Suicide is a significant global health issue which claims the lives of men and boys across all age groups (Pitman et al, 2012). Understanding the reasons why men take their own life is of central importance, as are the reasons why males may be more reluctant to seek help (compared to women) (Pitman et al, 2012; Cleary, 2012, 2017). There are also complex reasons why males who are currently seeking help may decide to take their own lives (Johnson et al, 2019).
Understanding how men feel about help-seeking as well as their previous experiences of mental health care services are crucial to advance suicide prevention efforts (Seidler et al, 2016). Previous Mental Elf blogs have also highlighted that asking about suicide does not cause harm (Knightsmith, 2018) which may be particularly relevant for men if they feel unsure how to reach out for help in the first instance. Also promoting positive aspects of masculinity, such as being healthy and autonomous, can be beneficial for men in regard to help seeking (Richardson, 2020).
The aim of this recent study is to retrospectively explore, through interviews with 20 men who had lost a male friend, family member or partner to suicide, mental health help seeking prior to death by suicide (Oliffe et al, 2020).
This is a photovoice study where participants provide photos alongside semi-structured qualitative interviews, to provide a visual representation of key themes and encourage discussions with the interviewer (Thorne, 2016). The participants were interviewed on mental health help seeking and practices of a male friend, family member or partner to suicide.
The sample included only males; twenty men from urban and rural Western Canada participated in this study. The men ranged in age from 20 to 63 years old (M=39) and identified as heterosexual (n=12), gay (n=6) and bisexual (n=2). The deceased ranged in age from 16 to 68 years old (m=34), and were predominantly heterosexual (n=15) with 5 identifying as gay. All participants described close relationships with the deceased, and the time elapsed since suicide ranged from 4 months to 40 years (M=7.1 years).

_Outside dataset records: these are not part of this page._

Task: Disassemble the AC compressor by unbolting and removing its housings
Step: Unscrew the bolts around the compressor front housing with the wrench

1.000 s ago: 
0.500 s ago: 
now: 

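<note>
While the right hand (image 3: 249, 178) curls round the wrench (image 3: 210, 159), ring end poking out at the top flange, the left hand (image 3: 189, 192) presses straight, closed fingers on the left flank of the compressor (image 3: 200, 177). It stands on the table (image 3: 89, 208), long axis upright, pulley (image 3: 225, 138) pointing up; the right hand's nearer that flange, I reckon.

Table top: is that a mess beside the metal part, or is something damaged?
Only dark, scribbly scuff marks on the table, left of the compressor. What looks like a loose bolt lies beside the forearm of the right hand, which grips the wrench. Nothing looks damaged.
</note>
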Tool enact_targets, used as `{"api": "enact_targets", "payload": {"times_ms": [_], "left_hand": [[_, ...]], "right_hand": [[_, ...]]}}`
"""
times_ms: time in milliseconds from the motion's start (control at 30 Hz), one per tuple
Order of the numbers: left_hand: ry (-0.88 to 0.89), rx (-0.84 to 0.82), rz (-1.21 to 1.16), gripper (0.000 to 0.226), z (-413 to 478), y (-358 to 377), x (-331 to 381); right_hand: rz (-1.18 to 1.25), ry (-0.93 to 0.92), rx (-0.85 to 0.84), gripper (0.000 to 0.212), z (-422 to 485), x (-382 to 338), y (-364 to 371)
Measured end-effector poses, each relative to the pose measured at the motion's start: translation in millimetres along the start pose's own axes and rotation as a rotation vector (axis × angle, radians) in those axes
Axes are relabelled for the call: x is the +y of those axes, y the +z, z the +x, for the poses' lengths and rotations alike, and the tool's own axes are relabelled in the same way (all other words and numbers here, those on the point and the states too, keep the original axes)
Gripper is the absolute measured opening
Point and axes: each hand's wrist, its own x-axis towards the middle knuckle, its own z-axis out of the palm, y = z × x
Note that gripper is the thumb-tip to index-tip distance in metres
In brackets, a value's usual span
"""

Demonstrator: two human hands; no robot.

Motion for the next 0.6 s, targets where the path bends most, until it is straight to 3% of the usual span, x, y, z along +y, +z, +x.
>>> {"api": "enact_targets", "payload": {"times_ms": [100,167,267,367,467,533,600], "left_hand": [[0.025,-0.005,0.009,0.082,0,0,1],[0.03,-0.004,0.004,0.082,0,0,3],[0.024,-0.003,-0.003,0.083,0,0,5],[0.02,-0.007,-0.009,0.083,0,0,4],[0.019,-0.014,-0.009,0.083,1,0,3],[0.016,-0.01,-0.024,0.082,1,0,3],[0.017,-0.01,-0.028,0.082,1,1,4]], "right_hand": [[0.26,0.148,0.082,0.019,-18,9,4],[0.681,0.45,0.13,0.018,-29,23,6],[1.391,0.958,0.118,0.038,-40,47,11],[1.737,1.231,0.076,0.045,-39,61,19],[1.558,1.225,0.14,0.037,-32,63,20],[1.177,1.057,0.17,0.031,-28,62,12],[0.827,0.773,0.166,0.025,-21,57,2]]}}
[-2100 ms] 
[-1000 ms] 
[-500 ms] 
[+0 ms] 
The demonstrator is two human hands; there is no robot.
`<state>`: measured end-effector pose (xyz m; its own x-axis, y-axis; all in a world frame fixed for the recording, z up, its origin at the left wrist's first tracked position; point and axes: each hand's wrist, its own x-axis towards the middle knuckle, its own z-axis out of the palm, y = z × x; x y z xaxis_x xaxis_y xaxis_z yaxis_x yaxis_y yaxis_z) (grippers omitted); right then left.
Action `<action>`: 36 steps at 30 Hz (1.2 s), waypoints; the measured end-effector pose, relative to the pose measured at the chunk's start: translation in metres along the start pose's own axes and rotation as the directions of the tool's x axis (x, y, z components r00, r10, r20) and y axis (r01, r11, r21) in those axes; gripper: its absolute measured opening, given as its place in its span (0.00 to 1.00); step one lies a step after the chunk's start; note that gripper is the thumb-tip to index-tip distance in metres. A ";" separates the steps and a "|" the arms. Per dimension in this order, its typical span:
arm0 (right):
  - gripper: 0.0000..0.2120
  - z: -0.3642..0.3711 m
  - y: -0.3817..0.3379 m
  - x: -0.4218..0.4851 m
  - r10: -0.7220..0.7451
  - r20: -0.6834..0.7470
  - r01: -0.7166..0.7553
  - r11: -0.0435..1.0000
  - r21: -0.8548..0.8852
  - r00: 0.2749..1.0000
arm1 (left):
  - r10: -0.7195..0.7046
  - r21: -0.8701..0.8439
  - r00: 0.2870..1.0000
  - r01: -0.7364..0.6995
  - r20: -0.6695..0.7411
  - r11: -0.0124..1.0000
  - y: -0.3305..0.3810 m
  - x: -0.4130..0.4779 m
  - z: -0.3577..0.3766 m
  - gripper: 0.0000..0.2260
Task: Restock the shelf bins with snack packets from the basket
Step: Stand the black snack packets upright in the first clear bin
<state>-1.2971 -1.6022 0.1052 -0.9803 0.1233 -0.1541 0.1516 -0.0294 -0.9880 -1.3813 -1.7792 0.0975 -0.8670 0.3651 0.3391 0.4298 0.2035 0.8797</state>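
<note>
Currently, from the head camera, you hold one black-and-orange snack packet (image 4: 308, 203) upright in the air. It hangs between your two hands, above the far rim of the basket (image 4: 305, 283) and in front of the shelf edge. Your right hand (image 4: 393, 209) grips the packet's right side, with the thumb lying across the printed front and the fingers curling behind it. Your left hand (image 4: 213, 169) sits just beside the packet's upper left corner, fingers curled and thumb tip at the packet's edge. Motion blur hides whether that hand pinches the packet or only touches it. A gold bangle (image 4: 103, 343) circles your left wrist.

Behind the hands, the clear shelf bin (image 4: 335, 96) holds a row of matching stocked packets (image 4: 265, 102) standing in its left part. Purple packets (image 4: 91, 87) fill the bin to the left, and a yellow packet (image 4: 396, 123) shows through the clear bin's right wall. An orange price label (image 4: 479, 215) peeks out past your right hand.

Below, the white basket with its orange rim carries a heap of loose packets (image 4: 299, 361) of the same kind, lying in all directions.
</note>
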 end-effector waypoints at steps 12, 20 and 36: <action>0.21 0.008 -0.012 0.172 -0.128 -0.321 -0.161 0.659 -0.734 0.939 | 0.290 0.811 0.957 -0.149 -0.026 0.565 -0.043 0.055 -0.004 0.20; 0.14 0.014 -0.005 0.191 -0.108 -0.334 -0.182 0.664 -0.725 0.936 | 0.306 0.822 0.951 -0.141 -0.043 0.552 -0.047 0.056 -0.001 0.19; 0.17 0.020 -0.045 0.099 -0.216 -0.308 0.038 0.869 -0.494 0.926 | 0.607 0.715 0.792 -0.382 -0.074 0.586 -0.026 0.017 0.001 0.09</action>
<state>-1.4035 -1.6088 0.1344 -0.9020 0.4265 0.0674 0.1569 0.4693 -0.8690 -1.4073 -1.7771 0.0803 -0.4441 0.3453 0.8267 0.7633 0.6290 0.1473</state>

Three key dimensions were identified:
Entrapped by secrecy and concealing the need for help
This theme highlighted that it was only in hindsight, when the participant was summarising and interpreting the circumstances and suicide notes left by their loved one, did they fully understand the suffering they went through by feeling trapped in their circumstances (Figure 1). The participants noted that their loved one may have feared being viewed as weak, for two reasons: due to the fact they were having mental illness symptoms and that they required help for other challenges in their life (e.g., financial issues).
Overwhelming illness that couldn’t be helped
This theme explains how the individual who died by suicide had previously been connected with a number of social supports and medical services but had become disengaged from this prior to their death. The participants explained that the deceased had previous suicide attempts and also had existing challenges, including bipolar disorder, HIV and/or substance use. A wide array of help was tried but was ultimately abandoned.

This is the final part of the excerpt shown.